### Task brief
Print the listing in full, keeping every line exactly as it is.

BEGIN

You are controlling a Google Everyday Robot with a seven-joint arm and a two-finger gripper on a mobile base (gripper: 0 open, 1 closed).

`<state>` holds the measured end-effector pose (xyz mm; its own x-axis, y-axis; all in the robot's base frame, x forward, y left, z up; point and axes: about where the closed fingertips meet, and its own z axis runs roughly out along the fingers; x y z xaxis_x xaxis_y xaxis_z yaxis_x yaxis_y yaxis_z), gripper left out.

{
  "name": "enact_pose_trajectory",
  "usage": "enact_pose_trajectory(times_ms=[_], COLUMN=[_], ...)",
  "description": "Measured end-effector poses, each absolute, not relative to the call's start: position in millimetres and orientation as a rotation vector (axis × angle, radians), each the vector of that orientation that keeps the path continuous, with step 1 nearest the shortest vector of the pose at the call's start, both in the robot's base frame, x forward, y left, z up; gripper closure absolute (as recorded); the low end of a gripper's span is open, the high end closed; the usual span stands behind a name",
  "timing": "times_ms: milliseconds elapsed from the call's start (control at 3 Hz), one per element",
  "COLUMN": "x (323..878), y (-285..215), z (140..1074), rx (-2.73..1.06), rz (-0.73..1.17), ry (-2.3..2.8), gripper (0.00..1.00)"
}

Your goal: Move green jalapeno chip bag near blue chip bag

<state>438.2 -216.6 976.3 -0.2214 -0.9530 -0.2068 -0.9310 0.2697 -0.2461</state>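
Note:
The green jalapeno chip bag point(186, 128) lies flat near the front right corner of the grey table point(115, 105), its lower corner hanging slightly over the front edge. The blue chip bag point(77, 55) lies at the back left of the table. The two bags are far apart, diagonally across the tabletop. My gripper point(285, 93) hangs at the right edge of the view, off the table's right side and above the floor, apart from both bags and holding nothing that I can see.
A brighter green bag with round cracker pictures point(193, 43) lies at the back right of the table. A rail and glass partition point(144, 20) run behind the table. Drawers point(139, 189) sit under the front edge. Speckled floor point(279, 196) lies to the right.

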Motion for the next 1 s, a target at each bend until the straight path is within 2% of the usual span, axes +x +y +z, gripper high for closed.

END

### Answer box
You are controlling a Google Everyday Robot with a seven-joint arm and a two-finger gripper on a mobile base (gripper: 0 open, 1 closed).

`<state>` holds the measured end-effector pose (xyz mm; its own x-axis, y-axis; all in the robot's base frame, x forward, y left, z up; point and axes: about where the closed fingertips meet, and its own z axis runs roughly out along the fingers; x y z xaxis_x xaxis_y xaxis_z yaxis_x yaxis_y yaxis_z), gripper left out.

{
  "name": "enact_pose_trajectory",
  "usage": "enact_pose_trajectory(times_ms=[_], COLUMN=[_], ...)",
  "description": "Measured end-effector poses, each absolute, not relative to the call's start: position in millimetres and orientation as a rotation vector (axis × angle, radians), each the vector of that orientation that keeps the path continuous, with step 1 nearest the shortest vector of the pose at the call's start, both in the robot's base frame, x forward, y left, z up; gripper closure absolute (as recorded); the low end of a gripper's span is open, the high end closed; the usual span stands behind a name",
  "timing": "times_ms: milliseconds elapsed from the call's start (control at 3 Hz), one per element",
  "COLUMN": "x (323..878), y (-285..215), z (140..1074), rx (-2.73..1.06), rz (-0.73..1.17), ry (-2.3..2.8), gripper (0.00..1.00)"
}

Your goal: Move green jalapeno chip bag near blue chip bag

<state>438.2 -216.6 976.3 -0.2214 -0.9530 -0.2068 -0.9310 0.2697 -0.2461</state>
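Note:
The green jalapeno chip bag point(186, 128) lies flat near the front right corner of the grey table point(115, 105), its lower corner hanging slightly over the front edge. The blue chip bag point(77, 55) lies at the back left of the table. The two bags are far apart, diagonally across the tabletop. My gripper point(285, 93) hangs at the right edge of the view, off the table's right side and above the floor, apart from both bags and holding nothing that I can see.
A brighter green bag with round cracker pictures point(193, 43) lies at the back right of the table. A rail and glass partition point(144, 20) run behind the table. Drawers point(139, 189) sit under the front edge. Speckled floor point(279, 196) lies to the right.
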
Motion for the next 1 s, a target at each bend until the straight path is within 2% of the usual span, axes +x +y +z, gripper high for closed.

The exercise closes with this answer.